Multi-head attention как PyTorch-модуль
Multi-head attention как PyTorch-модуль
Ответить самому
Сначала сформулируйте ответ как на собеседовании, затем откройте разбор и оцените себя.
Короткий ответ
Project inputs to Q/K/V first, split the projected tensors into heads, compute scaled dot-product attention per head, concatenate heads, then apply the output projection and feed-forward/residual blocks.
Полный разбор
A clean answer starts from shapes. For input x with shape batch x seq_len x embed_dim, define linear projections Wq, Wk and Wv. Apply those projections before splitting into heads. Then reshape to batch x num_heads x seq_len x head_dim, where head_dim = embed_dim / num_heads.

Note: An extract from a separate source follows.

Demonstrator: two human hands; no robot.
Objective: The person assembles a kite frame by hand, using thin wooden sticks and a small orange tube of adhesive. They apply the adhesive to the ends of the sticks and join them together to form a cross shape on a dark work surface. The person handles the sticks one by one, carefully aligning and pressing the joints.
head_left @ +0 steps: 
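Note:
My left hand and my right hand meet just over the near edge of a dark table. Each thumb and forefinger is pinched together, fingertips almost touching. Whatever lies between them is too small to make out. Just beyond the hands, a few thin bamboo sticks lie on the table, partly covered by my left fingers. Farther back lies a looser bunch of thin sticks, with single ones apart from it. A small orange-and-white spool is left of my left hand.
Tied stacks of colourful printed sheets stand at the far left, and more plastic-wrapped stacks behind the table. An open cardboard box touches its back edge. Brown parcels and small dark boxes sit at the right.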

For each head, compute attention_scores = QK^T / sqrt(head_dim), softmax over the key sequence dimension, and multiply by V. The result is concatenated back to batch x seq_len x embed_dim and passed through an output projection. In a full Transformer block, this is surrounded by residual connections, LayerNorm and a feed-forward network with a nonlinearity.

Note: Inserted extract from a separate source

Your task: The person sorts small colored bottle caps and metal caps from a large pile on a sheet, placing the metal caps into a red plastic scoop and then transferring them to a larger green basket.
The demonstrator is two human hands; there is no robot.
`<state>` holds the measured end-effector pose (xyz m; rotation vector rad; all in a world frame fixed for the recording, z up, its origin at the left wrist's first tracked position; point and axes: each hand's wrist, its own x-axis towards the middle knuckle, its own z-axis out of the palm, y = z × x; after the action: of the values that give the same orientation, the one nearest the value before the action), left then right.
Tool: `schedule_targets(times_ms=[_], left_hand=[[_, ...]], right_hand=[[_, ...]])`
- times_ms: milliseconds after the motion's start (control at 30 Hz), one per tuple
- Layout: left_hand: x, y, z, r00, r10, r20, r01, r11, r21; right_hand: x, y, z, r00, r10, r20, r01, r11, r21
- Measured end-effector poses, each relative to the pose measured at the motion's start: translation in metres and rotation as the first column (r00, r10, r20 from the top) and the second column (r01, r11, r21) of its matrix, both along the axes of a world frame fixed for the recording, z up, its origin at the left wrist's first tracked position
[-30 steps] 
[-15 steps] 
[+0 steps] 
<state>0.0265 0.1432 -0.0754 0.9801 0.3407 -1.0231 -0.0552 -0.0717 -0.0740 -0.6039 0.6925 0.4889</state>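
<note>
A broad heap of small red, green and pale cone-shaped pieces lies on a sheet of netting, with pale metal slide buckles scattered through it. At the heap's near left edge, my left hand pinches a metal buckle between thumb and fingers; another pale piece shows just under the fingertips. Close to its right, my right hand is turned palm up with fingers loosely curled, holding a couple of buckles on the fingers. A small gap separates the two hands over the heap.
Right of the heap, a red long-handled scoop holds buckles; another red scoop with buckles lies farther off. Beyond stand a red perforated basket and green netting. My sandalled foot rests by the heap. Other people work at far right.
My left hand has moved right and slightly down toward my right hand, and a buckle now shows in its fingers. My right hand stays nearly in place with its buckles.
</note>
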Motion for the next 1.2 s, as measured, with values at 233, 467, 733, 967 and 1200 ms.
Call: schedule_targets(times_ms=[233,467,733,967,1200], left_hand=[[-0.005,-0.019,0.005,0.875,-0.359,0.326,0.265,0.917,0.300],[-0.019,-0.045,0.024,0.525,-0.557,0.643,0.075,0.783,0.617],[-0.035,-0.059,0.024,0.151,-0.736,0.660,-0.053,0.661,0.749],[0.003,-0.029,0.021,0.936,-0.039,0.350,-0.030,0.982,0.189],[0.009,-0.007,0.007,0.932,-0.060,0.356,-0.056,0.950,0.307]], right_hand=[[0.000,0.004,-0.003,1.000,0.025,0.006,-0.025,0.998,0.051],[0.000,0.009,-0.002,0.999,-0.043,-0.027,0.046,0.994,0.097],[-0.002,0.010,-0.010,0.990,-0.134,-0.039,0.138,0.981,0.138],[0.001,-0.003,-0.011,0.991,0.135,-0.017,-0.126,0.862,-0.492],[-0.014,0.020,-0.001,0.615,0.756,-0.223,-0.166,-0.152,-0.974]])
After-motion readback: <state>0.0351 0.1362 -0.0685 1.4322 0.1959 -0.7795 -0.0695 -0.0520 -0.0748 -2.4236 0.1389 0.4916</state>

Common mistakes are splitting before projection with incompatible dimensions, applying the feed-forward layer before concatenating heads, softmaxing over the wrong axis, forgetting the scale factor, and forgetting that two linear layers without an activation collapse into one linear layer.
Теория
Multi-head attention is mostly a tensor-shape discipline around projected Q/K/V and per-head scaled dot-product attention.
Типичные ошибки
- Split raw input heads before Q/K/V projections in a way that breaks dimensions.
- Use softmax over the head or batch dimension.
- Forget output projection, residual, LayerNorm or activation in the feed-forward block.
Как отвечать на собеседовании
- Say the shapes out loud after every reshape.
- Mention the full block components even if only attention is implemented.